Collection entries
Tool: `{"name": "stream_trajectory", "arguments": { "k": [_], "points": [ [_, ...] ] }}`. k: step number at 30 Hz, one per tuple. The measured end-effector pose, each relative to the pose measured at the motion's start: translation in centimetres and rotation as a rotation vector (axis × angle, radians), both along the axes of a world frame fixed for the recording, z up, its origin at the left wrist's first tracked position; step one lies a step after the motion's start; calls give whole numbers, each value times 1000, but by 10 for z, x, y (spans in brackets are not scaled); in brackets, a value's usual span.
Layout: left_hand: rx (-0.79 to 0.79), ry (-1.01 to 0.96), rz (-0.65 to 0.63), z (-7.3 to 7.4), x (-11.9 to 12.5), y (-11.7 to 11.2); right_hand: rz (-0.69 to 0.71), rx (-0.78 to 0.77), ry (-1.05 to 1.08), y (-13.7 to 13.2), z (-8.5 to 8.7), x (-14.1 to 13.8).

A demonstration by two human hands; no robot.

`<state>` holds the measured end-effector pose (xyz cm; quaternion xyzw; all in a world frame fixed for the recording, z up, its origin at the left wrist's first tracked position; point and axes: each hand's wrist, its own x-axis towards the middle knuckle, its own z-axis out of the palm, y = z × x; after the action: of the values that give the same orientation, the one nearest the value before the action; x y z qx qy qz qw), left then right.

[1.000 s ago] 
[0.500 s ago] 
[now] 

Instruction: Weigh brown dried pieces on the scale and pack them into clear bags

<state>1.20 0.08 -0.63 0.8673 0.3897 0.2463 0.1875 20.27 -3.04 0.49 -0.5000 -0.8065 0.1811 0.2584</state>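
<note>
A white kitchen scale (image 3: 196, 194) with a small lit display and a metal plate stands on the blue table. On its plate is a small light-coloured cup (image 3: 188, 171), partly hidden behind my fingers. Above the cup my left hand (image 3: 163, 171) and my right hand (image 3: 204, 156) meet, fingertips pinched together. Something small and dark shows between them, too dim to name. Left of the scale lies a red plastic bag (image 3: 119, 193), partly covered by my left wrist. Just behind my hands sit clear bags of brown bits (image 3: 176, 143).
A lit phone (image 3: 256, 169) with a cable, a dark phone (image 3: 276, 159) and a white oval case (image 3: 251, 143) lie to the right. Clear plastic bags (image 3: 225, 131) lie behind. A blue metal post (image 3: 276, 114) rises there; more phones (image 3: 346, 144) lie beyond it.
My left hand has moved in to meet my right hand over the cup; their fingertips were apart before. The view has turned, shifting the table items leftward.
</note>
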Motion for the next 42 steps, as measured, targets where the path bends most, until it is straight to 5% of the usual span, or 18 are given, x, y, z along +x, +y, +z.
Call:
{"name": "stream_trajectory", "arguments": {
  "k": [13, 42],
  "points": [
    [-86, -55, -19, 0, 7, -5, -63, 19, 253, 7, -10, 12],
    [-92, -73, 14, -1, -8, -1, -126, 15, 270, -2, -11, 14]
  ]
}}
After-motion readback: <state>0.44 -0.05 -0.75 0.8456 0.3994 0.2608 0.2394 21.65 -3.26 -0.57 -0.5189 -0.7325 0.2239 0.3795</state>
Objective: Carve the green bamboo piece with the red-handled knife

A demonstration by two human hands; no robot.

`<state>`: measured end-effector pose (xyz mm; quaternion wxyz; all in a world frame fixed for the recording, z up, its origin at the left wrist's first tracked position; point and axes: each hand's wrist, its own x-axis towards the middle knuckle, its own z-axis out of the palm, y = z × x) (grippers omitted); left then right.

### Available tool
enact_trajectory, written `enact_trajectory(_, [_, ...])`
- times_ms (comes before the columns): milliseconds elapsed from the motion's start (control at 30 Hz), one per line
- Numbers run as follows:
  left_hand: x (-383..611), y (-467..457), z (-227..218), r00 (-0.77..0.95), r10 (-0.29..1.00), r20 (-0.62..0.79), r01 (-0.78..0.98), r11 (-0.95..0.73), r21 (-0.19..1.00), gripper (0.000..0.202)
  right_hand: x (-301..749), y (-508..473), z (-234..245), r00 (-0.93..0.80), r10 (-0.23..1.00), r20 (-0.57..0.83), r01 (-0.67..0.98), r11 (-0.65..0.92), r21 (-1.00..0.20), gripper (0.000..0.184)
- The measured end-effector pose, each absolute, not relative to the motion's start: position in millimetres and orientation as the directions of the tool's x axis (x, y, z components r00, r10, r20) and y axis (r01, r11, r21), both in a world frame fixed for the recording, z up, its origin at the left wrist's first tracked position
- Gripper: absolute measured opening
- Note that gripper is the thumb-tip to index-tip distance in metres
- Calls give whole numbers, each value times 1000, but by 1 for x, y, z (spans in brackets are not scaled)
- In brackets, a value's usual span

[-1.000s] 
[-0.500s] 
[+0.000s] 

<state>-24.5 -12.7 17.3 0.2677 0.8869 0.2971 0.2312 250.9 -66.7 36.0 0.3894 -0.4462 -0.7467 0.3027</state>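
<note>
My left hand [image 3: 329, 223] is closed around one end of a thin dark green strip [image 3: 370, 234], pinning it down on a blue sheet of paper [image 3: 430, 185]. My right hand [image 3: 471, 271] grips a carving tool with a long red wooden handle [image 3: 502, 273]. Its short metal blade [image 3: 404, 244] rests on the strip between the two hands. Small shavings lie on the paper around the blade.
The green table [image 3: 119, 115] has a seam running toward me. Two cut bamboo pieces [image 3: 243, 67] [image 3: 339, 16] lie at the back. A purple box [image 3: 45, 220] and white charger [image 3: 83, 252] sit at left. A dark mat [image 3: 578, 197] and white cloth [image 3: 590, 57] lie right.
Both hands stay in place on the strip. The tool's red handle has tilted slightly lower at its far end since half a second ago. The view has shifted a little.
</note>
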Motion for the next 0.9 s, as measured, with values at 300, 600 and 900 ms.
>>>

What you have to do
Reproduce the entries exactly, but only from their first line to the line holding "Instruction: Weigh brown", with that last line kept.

Your solution
Tool: `{"name": "stream_trajectory", "arguments": { "k": [_], "points": [ [_, ...] ] }}`. k: step number at 30 Hz, one per tuple. The measured end-effector pose, each relative to the pose measured at the motion's start: translation in centimetres and rotation as a rotation vector (axis × angle, radians), both along the axes of a world frame fixed for the recording, z up, its origin at the left wrist's first tracked position; step one lies a step after the motion's start; calls give whole numbers, each value times 1000, but by 10 for z, x, y (spans in brackets are not scaled); in brackets, a value's usual span.
Layout: left_hand: rx (-0.79 to 0.79), ry (-1.01 to 0.96), rz (-0.65 to 0.63), z (-7.3 to 7.4), x (-11.9 to 12.5), y (-11.7 to 11.2); right_hand: rz (-0.69 to 0.71), rx (-0.78 to 0.77), ry (-1.05 to 1.08), y (-13.7 to 13.2), z (-8.5 to 8.7), x (-14.1 to 13.8).

A demonstration by two human hands; no robot.

`<state>` holds the measured end-effector pose (xyz cm; quaternion xyzw; all in a world frame fixed for the recording, z up, its origin at the left wrist's first tracked position; point and axes: each hand's wrist, its own x-axis towards the middle knuckle, its own z-axis out of the palm, y = z × x; after the action: of the values that give the same orientation, the one nearest the value before the action; x y z qx qy qz qw), left then right.

[1.000 s ago] 
[0.500 s ago] 
[now] 

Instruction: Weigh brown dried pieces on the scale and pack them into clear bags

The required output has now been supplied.